Once a company has subscribed to a software service it is rare they change providers. Between 2008 and 2011, of the 16 publicly traded US SaaS companies, only three experienced a decline in revenues, according to Panmure Gordon. The average SaaS company grew at 12 per cent, compared with the average ‘on-premise’ software company which saw revenue fall by almost 20 per cent. The coming year will put this theory to the test again. The number of SaaS applications used by the average business rose rapidly during the pandemic, and management surveys suggest consolidating tech providers will be an important cost-cutting tactic among executives in the months ahead.
But the fundamentals of the sector remain intact. In an article in 2011, venture capitalist Marc Andreesen famously claimed that “software is eating the world”. This is true. Almost every business will use software in some shape or form, be it for accounting (Sage), asset finance (Alfa Financial (ALFA)) or creating digital doubles for industrial manufacturing (Aveva). Smaller businesses such as Aim-traded Fintel (FNTL) are still pursuing rapid growth strategies by targeting specific SaaS niches, in this case providing tech services to financial intermediaries.

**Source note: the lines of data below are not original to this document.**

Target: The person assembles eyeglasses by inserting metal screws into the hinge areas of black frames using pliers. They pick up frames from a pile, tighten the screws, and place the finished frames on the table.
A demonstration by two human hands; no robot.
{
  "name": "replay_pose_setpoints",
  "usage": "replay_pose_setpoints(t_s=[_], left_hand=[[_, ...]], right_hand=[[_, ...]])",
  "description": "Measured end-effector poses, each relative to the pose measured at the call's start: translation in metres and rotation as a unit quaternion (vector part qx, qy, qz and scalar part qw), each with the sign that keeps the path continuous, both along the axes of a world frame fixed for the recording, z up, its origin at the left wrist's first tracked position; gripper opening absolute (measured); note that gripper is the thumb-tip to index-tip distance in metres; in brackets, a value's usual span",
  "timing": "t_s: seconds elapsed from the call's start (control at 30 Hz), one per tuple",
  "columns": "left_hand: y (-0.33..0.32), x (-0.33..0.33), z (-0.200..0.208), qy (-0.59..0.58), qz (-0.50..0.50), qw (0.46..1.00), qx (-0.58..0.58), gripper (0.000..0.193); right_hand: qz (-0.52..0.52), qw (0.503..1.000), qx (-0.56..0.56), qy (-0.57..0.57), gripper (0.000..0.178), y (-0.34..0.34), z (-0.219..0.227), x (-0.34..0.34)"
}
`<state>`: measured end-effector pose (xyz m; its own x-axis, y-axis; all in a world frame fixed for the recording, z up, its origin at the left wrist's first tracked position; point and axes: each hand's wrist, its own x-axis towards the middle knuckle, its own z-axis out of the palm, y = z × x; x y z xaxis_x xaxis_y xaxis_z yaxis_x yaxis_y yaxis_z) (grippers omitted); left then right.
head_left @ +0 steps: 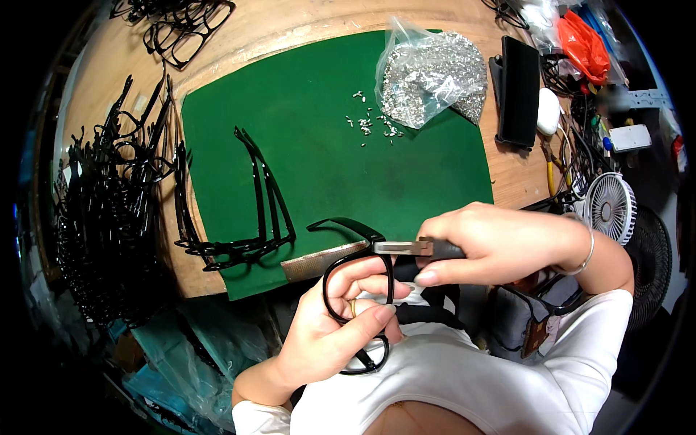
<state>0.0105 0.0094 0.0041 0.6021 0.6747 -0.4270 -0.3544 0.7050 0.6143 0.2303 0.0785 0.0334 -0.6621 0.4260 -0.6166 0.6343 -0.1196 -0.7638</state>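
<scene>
Nearest, at six o'clock from the green mat's (333, 167) centre, the left hand (315, 341) curls around black glasses (392, 275); the right hand (486, 246) grips pliers (444, 250) at their hinge corner. A broad green stretch runs toward twelve. At eight, a glasses pile (109, 232) crowds the wooden tabletop (525, 185). At two, a bag of metal bits (428, 80) covers the mat's edge; a fan (610, 209) stands at three.

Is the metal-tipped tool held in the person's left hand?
No, the right hand grips the metal-tipped tool, while the left hand holds the black glasses frame.
</scene>
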Motion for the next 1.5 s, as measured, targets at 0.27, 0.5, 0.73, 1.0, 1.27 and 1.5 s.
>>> replay_pose_setpoints(t_s=[0.27, 0.5, 0.73, 1.0, 1.27, 1.5], left_hand=[[0.009, -0.004, 0.004, -0.011, 0.011, 1.0, -0.011, 0.047], [0.022, -0.024, 0.019, 0.261, -0.081, 0.934, 0.229, 0.041], [0.023, -0.046, 0.02, 0.284, -0.116, 0.91, 0.277, 0.039], [0.007, -0.076, 0.001, 0.36, -0.177, 0.846, 0.352, 0.035], [0.047, -0.097, -0.012, 0.635, -0.223, 0.46, 0.579, 0.07], [0.075, -0.097, -0.006, 0.528, -0.264, 0.579, 0.563, 0.073]], right_hand=[[-0.109, 0.967, 0.231, -0.008, 0.035, -0.009, -0.072, -0.006], [-0.154, 0.973, 0.174, -0.015, 0.029, -0.001, -0.071, -0.012], [-0.137, 0.975, 0.172, -0.019, 0.03, 0.001, -0.068, -0.014], [-0.143, 0.98, 0.125, -0.059, 0.029, 0.008, -0.064, -0.021], [-0.137, 0.981, 0.136, -0.026, 0.03, 0.01, -0.066, -0.021], [-0.073, 0.964, 0.256, -0.022, 0.025, 0.023, -0.062, -0.027]])
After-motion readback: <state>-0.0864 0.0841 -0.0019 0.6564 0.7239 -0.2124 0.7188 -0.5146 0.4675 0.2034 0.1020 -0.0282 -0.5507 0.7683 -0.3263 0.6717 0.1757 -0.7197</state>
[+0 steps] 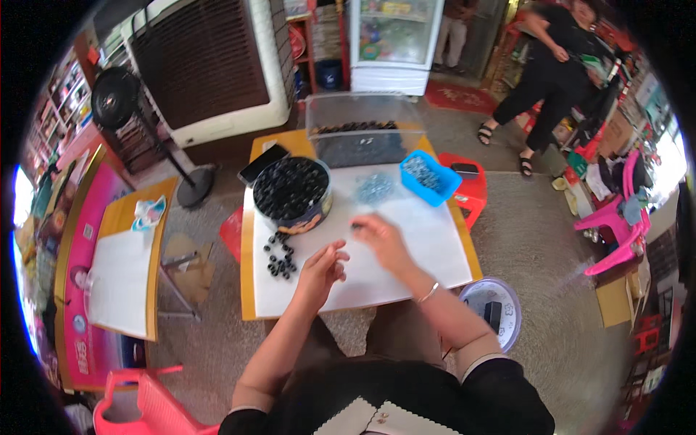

More defensive investors could choose to invest in the cloud computing businesses that underpin this whole transformation. Practically every cloud SaaS company will work with either Amazon, Google or Microsoft. The three tech giants own the servers almost all the cloud software programs run on. As demand for software grows, so will revenues at Amazon Web Services and Microsoft Azure.
When the tech giants need to replace their servers they will then turn to software companies, too. Companies used to physically shred servers and hard drives when disposing of them. Now another business with an SaaS component, Blancco Technology (BLTG), can offer its proprietary software to wipe the data before they are recycled. Software is eating everything. Even itself.